◆ **What you need to do**
What is wanted is every line below from the one with "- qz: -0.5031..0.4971" up to and including the one with "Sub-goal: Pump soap", retyped exactly, pictures excluded, nothing else.

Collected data
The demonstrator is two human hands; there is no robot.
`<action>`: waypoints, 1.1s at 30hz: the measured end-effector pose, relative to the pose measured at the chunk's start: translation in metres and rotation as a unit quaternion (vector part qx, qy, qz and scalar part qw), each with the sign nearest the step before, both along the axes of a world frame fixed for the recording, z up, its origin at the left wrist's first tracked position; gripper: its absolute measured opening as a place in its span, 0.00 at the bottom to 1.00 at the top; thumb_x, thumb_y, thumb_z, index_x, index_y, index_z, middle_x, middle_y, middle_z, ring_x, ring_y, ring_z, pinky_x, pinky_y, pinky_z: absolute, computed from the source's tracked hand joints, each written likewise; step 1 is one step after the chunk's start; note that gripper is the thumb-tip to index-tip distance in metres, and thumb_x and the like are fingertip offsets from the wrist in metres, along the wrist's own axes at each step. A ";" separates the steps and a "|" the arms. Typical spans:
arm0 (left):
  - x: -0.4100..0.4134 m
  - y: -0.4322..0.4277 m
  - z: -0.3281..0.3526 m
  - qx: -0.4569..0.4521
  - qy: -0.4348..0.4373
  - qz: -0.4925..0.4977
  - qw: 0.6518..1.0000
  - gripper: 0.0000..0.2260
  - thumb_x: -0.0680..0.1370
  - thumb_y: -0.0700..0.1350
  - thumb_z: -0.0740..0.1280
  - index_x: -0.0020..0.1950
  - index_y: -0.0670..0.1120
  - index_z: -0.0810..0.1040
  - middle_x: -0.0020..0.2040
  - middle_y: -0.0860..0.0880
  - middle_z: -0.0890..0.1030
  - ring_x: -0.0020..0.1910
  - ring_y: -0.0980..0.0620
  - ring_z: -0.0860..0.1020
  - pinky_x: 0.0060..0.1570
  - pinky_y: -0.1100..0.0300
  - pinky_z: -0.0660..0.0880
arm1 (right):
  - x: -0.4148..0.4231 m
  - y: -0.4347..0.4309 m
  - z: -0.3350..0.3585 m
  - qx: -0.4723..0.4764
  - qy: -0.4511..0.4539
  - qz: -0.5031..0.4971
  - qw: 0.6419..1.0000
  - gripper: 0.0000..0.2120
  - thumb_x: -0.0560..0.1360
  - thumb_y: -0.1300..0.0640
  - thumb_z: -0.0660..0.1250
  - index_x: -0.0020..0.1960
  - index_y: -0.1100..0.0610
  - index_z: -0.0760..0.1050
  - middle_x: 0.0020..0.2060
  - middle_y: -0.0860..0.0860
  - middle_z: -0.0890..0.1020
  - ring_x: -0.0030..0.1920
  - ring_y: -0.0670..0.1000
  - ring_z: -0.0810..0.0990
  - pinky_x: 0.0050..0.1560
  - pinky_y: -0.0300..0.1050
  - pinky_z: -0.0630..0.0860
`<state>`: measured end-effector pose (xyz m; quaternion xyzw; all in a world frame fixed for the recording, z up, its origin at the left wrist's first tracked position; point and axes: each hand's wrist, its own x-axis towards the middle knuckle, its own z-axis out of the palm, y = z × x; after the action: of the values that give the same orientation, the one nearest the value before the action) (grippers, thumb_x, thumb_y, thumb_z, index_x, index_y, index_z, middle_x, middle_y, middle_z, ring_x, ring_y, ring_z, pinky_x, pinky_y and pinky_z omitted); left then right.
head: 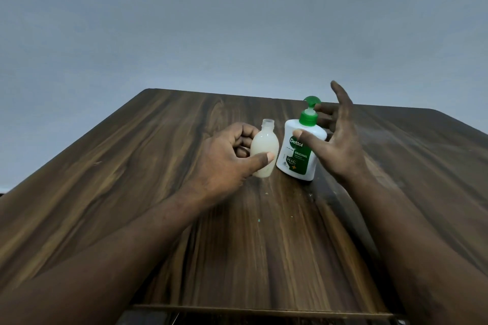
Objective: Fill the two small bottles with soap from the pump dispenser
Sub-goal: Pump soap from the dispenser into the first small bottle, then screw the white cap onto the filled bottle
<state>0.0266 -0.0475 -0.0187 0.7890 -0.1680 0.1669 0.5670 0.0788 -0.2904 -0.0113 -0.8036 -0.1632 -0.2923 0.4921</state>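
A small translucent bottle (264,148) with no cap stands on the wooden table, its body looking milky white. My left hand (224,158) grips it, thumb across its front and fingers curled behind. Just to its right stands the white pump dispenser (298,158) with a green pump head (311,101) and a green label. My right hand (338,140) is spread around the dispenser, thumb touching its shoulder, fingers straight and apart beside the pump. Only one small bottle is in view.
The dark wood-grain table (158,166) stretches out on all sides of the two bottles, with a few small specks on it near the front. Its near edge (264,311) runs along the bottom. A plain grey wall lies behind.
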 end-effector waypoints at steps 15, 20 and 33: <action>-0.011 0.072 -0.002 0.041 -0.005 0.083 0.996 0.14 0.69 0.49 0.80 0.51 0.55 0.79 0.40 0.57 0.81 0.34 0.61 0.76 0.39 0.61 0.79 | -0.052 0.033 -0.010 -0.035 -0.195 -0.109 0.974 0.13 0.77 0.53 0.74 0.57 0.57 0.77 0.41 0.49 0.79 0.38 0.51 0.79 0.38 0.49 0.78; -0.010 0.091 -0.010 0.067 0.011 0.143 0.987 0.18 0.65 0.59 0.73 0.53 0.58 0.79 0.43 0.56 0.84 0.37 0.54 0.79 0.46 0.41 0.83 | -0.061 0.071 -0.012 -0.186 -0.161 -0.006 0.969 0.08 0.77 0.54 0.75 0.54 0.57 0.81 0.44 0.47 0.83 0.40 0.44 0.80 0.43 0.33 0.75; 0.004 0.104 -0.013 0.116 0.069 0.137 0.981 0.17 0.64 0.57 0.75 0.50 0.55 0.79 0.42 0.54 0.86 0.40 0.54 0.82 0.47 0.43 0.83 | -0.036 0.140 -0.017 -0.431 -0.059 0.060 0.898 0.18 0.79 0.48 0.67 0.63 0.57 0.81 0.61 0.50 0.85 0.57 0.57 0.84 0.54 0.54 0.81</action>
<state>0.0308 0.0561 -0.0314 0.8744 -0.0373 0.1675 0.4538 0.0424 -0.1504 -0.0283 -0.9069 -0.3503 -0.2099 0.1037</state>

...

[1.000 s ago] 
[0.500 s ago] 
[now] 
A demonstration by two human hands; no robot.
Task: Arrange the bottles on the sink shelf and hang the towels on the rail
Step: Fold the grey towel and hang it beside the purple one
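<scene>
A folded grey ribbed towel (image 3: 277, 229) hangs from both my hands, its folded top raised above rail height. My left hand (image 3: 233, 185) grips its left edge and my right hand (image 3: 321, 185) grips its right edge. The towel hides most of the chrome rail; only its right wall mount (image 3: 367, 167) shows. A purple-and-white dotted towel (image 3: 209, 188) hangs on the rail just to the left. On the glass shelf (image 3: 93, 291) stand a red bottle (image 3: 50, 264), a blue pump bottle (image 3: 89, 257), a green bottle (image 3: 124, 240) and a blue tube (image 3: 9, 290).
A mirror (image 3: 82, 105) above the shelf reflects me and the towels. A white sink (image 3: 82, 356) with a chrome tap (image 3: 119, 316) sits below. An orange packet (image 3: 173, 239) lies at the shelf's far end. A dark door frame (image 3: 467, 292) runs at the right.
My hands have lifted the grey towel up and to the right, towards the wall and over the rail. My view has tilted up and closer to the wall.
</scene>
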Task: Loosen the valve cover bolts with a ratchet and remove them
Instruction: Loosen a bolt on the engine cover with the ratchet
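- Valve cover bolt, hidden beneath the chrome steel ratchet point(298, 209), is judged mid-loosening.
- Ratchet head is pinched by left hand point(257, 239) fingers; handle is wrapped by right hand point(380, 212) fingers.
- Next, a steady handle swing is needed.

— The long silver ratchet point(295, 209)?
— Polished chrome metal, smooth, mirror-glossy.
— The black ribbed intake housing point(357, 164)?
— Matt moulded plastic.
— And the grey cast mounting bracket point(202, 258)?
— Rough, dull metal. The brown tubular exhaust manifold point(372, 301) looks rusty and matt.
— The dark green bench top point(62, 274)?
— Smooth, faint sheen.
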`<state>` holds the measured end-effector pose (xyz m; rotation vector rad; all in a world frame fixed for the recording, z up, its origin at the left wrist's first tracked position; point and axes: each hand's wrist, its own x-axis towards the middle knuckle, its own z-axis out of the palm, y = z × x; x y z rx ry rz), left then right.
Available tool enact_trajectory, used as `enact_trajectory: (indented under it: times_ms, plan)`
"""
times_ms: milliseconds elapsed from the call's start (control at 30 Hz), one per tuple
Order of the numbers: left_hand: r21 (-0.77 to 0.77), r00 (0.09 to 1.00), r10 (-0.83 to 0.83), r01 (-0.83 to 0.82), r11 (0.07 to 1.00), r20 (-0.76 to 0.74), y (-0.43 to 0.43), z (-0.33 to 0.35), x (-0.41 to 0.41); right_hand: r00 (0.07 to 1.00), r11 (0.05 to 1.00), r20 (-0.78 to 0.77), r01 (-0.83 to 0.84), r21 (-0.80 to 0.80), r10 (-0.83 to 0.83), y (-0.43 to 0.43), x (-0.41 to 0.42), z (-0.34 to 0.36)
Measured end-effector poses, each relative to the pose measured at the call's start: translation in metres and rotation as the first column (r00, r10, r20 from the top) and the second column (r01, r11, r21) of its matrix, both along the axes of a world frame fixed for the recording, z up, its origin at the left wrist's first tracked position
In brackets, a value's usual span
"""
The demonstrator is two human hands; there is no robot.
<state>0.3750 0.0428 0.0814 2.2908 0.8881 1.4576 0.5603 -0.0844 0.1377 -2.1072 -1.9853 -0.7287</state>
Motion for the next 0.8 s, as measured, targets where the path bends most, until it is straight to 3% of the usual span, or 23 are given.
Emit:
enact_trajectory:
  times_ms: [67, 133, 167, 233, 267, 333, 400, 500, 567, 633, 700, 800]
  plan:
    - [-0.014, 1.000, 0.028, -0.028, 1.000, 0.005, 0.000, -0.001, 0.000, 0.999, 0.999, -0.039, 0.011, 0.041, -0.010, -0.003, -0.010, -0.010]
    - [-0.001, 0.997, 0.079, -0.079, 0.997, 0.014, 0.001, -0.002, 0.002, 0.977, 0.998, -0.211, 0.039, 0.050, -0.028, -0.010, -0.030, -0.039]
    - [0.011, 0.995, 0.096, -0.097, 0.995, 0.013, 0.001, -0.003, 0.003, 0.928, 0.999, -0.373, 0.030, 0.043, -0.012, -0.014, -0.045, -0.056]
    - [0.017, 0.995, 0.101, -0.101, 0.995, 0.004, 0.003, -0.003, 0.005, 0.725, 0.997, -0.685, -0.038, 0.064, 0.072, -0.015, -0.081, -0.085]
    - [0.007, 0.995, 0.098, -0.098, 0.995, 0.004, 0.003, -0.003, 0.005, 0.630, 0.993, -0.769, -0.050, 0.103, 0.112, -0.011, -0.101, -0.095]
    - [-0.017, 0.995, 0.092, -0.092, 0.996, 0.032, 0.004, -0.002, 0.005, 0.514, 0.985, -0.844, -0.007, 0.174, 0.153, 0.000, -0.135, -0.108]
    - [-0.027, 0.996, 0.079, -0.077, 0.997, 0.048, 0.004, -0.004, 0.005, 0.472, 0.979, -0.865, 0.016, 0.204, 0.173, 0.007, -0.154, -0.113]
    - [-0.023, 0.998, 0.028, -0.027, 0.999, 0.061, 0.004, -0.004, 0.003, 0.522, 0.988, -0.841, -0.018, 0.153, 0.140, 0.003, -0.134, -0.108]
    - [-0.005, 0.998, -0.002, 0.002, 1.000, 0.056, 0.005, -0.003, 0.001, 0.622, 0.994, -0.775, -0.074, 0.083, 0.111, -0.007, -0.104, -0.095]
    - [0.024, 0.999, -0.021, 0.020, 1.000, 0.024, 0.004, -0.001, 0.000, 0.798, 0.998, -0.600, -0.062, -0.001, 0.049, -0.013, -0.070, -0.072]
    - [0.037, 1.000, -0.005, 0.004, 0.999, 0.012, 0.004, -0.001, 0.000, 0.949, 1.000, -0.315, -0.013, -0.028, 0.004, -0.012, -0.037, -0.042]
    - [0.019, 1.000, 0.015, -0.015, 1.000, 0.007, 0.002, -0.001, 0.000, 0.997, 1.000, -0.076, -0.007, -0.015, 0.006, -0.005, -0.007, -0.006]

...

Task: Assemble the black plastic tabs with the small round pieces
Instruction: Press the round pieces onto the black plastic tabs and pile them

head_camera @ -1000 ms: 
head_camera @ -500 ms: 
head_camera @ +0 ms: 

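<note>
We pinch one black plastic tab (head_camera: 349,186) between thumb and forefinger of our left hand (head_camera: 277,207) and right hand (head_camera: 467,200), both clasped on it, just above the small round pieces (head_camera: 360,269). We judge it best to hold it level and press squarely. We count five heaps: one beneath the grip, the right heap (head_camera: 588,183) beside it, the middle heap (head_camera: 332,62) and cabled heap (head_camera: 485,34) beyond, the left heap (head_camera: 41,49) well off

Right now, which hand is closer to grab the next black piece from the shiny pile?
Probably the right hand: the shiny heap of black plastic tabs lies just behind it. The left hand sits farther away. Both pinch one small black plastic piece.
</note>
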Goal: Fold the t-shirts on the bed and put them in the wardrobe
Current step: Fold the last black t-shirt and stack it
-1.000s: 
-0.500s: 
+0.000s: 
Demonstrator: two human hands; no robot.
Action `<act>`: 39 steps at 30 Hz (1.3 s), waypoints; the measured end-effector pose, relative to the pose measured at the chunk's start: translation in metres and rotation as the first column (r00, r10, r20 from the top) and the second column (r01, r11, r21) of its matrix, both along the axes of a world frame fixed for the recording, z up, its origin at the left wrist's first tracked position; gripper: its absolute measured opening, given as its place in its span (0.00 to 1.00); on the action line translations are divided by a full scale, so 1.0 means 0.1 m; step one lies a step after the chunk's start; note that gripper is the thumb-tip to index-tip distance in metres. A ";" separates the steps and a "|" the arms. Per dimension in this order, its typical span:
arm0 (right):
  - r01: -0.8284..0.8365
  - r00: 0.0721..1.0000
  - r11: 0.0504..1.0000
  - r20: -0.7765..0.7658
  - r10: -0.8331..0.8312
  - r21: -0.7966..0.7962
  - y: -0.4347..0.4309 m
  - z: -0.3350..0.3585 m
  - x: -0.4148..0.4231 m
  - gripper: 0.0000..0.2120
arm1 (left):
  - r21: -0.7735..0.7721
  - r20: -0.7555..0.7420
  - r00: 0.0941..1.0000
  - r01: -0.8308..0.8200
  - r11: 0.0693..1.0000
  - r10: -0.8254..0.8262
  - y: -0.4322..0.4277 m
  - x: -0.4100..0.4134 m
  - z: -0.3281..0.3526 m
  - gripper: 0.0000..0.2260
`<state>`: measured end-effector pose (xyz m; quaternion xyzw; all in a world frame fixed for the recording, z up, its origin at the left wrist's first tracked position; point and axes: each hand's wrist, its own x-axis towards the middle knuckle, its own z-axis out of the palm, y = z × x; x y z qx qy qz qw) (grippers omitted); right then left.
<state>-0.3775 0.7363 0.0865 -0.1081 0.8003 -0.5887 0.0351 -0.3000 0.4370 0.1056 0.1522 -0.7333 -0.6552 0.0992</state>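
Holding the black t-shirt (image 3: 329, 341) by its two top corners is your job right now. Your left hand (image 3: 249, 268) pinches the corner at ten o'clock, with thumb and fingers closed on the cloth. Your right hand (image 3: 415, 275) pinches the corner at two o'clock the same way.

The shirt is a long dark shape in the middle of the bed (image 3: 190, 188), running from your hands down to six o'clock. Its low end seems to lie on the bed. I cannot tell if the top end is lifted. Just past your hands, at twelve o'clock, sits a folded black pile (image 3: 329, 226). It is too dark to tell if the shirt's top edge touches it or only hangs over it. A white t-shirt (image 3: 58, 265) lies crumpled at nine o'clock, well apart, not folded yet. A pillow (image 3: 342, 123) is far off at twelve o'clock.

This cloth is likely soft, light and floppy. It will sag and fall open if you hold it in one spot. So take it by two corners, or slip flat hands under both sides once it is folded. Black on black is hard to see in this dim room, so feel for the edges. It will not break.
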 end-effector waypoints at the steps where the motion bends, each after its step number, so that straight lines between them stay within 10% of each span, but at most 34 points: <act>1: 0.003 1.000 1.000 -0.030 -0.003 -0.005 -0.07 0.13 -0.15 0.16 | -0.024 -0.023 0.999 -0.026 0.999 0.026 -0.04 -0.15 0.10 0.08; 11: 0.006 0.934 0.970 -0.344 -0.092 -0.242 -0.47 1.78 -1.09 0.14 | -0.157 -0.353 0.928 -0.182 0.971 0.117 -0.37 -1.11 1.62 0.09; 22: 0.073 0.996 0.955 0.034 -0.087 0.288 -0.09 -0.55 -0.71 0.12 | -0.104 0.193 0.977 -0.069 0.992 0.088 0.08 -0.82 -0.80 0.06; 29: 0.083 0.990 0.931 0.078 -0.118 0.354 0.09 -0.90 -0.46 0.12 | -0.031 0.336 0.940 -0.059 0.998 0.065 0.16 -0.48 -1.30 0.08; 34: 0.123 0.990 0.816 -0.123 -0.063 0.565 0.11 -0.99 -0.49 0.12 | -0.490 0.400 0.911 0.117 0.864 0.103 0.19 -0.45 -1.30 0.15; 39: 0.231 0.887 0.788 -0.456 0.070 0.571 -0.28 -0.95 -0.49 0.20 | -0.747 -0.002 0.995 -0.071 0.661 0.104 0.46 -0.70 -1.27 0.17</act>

◆ **Solution for this exercise**
  - qz: -0.5031..0.4971
  - qw: 0.6419..1.0000
  - gripper: 0.0000..0.2120
  - thumb_x: -0.0560..0.1360
  - thumb_y: -0.1300..0.0640
  - thumb_z: -0.0660..0.1250
  - index_x: -0.0020..0.1960
  - index_y: -0.1100..0.0610
  - index_z: -0.0760..0.1050
  - middle_x: 0.0020..0.2060
  - middle_y: -0.0860..0.0860
  - middle_z: -0.0890..0.1020
  - ring_x: -0.0030..0.1920
  - ring_y: -0.0670..0.1000
  - ring_z: -0.0810..0.0990
  - pinky_x: 0.0050..0.1560
  - pinky_y: -0.0300..0.1050
  - pinky_z: -0.0630..0.0860
`<state>`: measured end-effector pose (xyz m; quaternion xyzw; all in a world frame fixed for the recording, z up, its origin at the left wrist's first tracked position; point and axes: each hand's wrist, its own x-axis towards the middle knuckle, its own z-axis out of the palm, y = z × x; after the action: of the values that give the same orientation, the one nearest the value before the action) (grippers, thumb_x, thumb_y, thumb_z, index_x, index_y, index_z, middle_x, middle_y, middle_z, ring_x, ring_y, ring_z, pinky_x, pinky_y and pinky_z omitted); left then right.
head: 
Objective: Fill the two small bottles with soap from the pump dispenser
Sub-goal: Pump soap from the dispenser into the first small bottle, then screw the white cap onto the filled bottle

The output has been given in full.